Which Patients with Obesity Are at Risk for Renal Disease?

Nephron 2021 Mar 5:1-9. Epub 2021 Mar 5.

Department of Nephrology, University Hospital "12 de Octubre", Madrid, Spain.

Obesity-related glomerulopathy (ORG) is an increasingly recognized cause of end-stage kidney disease. The most common clinical presentation is a slowly increasing nonnephrotic proteinuria that is followed by a progressive decline of kidney function. Key histological findings are glomerulomegaly and lesions of focal and segmental glomerulosclerosis. A central pathogenic mechanism is the increased sodium reabsorption by proximal tubules that typically accompanies obesity.
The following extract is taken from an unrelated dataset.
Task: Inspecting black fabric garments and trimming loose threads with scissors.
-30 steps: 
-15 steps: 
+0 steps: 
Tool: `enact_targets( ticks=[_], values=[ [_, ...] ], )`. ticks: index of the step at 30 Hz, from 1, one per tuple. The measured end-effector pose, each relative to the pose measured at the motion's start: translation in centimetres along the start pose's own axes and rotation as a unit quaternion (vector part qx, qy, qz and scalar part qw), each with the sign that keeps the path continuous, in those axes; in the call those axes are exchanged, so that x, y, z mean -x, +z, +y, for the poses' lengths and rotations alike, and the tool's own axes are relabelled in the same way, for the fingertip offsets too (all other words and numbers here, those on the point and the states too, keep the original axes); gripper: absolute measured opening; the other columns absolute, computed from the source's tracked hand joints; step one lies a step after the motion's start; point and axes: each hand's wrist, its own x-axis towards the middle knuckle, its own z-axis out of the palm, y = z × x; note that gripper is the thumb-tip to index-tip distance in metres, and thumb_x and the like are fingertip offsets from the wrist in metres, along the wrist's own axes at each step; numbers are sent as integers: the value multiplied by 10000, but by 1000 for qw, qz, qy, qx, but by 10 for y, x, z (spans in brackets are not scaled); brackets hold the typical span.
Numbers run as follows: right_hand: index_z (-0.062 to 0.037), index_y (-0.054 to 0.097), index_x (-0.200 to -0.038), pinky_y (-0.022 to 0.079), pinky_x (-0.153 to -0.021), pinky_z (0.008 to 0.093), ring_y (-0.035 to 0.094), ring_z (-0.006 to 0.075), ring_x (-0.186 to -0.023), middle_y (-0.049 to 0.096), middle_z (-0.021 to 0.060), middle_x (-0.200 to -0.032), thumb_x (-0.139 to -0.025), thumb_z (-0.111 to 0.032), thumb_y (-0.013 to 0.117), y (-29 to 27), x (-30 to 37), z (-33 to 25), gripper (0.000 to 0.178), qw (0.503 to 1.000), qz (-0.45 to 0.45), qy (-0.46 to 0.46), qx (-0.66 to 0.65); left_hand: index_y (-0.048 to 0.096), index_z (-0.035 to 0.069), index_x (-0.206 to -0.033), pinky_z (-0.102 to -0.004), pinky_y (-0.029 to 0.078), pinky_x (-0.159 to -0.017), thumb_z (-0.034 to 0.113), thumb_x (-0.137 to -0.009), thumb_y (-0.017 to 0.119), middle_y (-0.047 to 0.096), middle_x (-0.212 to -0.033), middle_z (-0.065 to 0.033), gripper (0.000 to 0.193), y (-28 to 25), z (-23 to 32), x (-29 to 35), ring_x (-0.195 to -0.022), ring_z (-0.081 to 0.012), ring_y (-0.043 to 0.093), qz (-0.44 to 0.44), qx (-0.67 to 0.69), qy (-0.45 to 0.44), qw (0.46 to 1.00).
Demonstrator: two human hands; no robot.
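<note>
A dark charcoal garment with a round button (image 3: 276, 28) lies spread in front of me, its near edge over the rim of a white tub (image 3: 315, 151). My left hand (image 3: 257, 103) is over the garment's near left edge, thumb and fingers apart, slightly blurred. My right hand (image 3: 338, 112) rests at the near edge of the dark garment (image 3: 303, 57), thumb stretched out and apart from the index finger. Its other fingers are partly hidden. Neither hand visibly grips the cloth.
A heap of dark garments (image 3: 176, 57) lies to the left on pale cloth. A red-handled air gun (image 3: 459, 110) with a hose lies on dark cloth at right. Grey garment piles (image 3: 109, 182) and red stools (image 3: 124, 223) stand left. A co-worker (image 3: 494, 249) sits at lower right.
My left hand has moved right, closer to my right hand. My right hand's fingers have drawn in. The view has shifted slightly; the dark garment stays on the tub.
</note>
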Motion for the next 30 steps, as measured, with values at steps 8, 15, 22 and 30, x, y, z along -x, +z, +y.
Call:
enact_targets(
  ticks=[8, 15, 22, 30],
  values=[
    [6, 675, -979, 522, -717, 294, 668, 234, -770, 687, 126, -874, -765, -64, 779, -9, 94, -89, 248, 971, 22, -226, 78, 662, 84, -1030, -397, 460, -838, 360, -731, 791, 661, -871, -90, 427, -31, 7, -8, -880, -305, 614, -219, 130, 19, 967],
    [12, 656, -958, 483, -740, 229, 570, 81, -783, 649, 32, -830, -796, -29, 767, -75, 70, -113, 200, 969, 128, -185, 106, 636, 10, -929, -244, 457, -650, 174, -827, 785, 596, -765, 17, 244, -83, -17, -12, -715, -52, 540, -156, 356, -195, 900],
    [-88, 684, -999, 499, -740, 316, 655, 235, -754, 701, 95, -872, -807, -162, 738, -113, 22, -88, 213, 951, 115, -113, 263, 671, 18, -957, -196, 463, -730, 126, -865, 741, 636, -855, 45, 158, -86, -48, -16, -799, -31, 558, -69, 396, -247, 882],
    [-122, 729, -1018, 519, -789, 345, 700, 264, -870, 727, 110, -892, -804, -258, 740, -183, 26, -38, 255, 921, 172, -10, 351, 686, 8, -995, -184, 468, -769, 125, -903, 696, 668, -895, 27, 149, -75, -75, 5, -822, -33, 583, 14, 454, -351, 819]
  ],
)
This causes a decrease in the offer of sodium to the macula densa in the distal nephron, which results in a vasodilation of afferent glomerular arterioles and glomerular hyperfiltration. From a clinical point of view, it is essential to differentiate focal segmental glomerulosclerosis secondary to obesity from primary glomerular processes, which requires a careful differential diagnosis. Diet-induced weight loss, bariatric surgery, and renin-angiotensin blockers are the fundamental therapeutic measures in ORG. The recently developed sodium-glucose cotransporter 2 inhibitors and glucagon-like peptide 1 agonist represent a significant advance in renal protection and will probably improve clinical kidney outcomes in ORG.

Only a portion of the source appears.